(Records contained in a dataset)
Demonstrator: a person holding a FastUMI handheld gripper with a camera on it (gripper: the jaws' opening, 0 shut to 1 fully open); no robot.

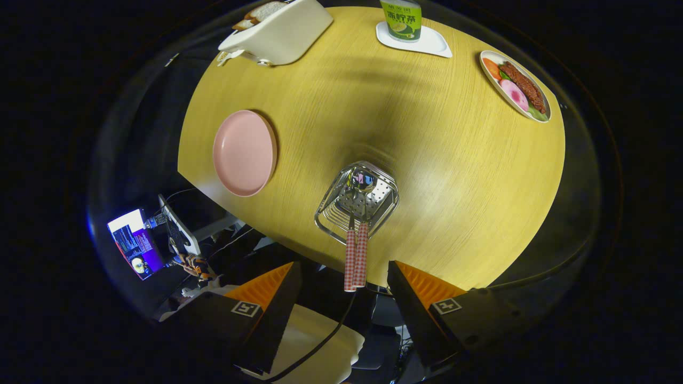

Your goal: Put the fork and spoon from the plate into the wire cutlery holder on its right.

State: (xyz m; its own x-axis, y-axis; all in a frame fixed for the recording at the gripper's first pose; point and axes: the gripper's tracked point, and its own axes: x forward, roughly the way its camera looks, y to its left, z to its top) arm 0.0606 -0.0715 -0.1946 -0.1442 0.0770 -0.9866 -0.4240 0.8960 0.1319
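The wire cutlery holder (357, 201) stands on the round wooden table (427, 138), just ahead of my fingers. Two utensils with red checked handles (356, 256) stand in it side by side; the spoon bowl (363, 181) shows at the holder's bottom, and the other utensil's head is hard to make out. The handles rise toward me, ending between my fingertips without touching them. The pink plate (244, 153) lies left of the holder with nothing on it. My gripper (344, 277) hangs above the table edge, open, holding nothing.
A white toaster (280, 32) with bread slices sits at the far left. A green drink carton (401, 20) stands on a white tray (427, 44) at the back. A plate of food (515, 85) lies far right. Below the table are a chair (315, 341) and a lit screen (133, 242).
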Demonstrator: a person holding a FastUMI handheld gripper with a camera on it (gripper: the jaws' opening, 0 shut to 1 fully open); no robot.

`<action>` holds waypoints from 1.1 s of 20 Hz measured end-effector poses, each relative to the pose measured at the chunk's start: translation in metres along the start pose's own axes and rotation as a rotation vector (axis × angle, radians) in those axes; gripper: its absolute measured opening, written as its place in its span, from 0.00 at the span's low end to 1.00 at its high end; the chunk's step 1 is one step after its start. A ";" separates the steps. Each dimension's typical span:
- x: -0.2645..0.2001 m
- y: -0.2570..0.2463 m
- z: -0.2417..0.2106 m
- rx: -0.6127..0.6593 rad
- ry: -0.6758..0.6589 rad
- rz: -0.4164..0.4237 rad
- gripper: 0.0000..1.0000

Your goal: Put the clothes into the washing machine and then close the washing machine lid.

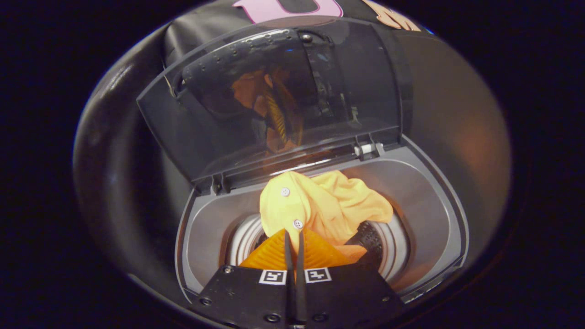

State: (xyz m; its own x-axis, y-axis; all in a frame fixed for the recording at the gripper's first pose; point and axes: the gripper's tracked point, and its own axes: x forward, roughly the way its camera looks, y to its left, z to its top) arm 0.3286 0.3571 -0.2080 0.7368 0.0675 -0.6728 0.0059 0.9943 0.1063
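You held the gripper (295, 237) above the washing machine (429, 214) drum, fingers pressed together pinching the yellow buttoned shirt (320, 205), so it hung over the drum mouth while the lid (274, 96) stood raised behind the drum, leaving the opening free.

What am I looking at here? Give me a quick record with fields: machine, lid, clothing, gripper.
machine: top-loading washing machine, its drum open below
lid: lid raised, tilted back behind the opening, reflecting the cloth
clothing: yellow garment with white buttons, hanging over the drum mouth, not yet dropped in
gripper: gripper fingers pressed together, pinching the garment's lower edge
task stage: clothes going in; lid not closed yet
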 end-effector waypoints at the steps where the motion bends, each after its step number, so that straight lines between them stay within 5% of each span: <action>1: 0.000 0.000 -0.002 -0.008 0.006 0.003 0.02; 6: -0.002 -0.002 0.000 -0.008 -0.005 0.002 0.07; 11: -0.009 0.003 0.002 -0.033 -0.033 0.027 0.28; 14: -0.018 0.003 0.022 0.007 -0.099 0.022 0.44; 21: -0.046 0.009 0.065 0.020 -0.175 0.027 0.99; 22: -0.051 0.009 0.073 0.008 -0.196 0.020 0.98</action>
State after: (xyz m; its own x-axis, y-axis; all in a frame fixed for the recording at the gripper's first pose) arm 0.3408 0.3567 -0.1189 0.8543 0.0695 -0.5151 -0.0056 0.9922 0.1247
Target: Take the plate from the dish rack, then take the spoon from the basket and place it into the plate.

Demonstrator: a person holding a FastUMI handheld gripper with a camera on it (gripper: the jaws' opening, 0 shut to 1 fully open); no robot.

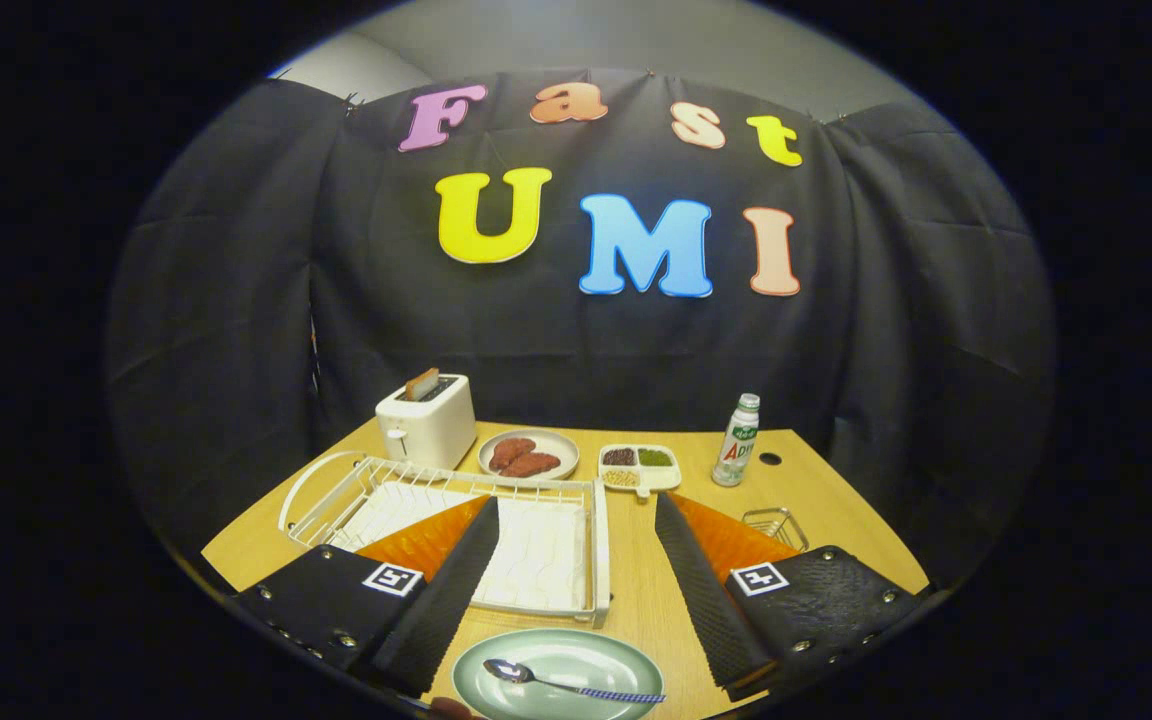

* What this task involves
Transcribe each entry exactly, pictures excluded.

* Problem solution
Demonstrator: a person holding a FastUMI handheld gripper with a camera on it (gripper: the jaws' opening, 0 shut to 1 fully open); no robot.


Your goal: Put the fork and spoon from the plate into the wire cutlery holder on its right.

State: (xyz m; its own x-axis, y-axis; all in a frame fixed for the recording at the gripper's first pose; point and axes: the gripper's tracked point, and its own axes: x forward, roughly the way its camera looks, y to its left, z to its top) arm 0.0606 -0.0715 -0.1946 -0.1442 0.0770 -0.9866 -0.4240 0.8960 0.1319
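The wire cutlery holder (357, 201) stands on the round wooden table (427, 138), just ahead of my fingers. Two utensils with red checked handles (356, 256) stand in it side by side; the spoon bowl (363, 181) shows at the holder's bottom, and the other utensil's head is hard to make out. The handles rise toward me, ending between my fingertips without touching them. The pink plate (244, 153) lies left of the holder with nothing on it. My gripper (344, 277) hangs above the table edge, open, holding nothing.
A white toaster (280, 32) with bread slices sits at the far left. A green drink carton (401, 20) stands on a white tray (427, 44) at the back. A plate of food (515, 85) lies far right. Below the table are a chair (315, 341) and a lit screen (133, 242).
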Demonstrator: a person holding a FastUMI handheld gripper with a camera on it (gripper: the jaws' opening, 0 shut to 1 fully open); no robot.

`<action>` holds waypoints from 1.1 s of 20 Hz measured end-effector poses, each relative to the pose measured at the chunk's start: translation in metres along the start pose's own axes and rotation as a rotation vector (axis × angle, radians) in those axes; gripper: its absolute measured opening, written as its place in its span, from 0.00 at the span's low end to 1.00 at its high end; the chunk's step 1 is one step after its start. A ";" separates the steps. Each dimension's typical span:
- x: -0.2645..0.2001 m
- y: -0.2570..0.2463 m
- z: -0.2417..0.2106 m
- rx: -0.6127..0.6593 rad
- ry: -0.6758..0.6589 rad
- rz: -0.4164..0.4237 rad
- gripper: 0.0000..1.0000

Your goal: Put the clothes into the washing machine and then close the washing machine lid.


State: (xyz m; its own x-axis, y-axis; all in a frame fixed for the recording at the gripper's first pose; point and axes: the gripper's tracked point, and its own axes: x forward, roughly the way its camera looks, y to its left, z to its top) arm 0.3286 0.3571 -0.2080 0.7368 0.0675 -0.6728 0.0059 0.9943 0.1063
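You held the gripper (295, 237) above the washing machine (429, 214) drum, fingers pressed together pinching the yellow buttoned shirt (320, 205), so it hung over the drum mouth while the lid (274, 96) stood raised behind the drum, leaving the opening free.

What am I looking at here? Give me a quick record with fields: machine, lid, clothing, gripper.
machine: top-loading washing machine, its drum open below
lid: lid raised, tilted back behind the opening, reflecting the cloth
clothing: yellow garment with white buttons, hanging over the drum mouth, not yet dropped in
gripper: gripper fingers pressed together, pinching the garment's lower edge
task stage: clothes going in; lid not closed yet
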 end-effector waypoints at the steps where the motion bends, each after its step number, so that straight lines between them stay within 5% of each span: <action>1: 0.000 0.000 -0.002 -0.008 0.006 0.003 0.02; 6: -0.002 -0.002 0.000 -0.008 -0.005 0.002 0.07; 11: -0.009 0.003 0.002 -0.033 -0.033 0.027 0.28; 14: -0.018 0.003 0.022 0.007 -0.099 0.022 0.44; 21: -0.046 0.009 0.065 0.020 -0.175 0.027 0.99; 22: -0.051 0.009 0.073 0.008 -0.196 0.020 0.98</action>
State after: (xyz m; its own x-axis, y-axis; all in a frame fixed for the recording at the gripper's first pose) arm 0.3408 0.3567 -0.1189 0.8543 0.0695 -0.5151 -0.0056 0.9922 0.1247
Target: Take the plate from the dish rack, then take the spoon from the basket and place it into the plate.

Demonstrator: a person holding a FastUMI handheld gripper with a camera on it (gripper: the jaws' opening, 0 shut to 1 fully open); no robot.

The exercise requires no additional output.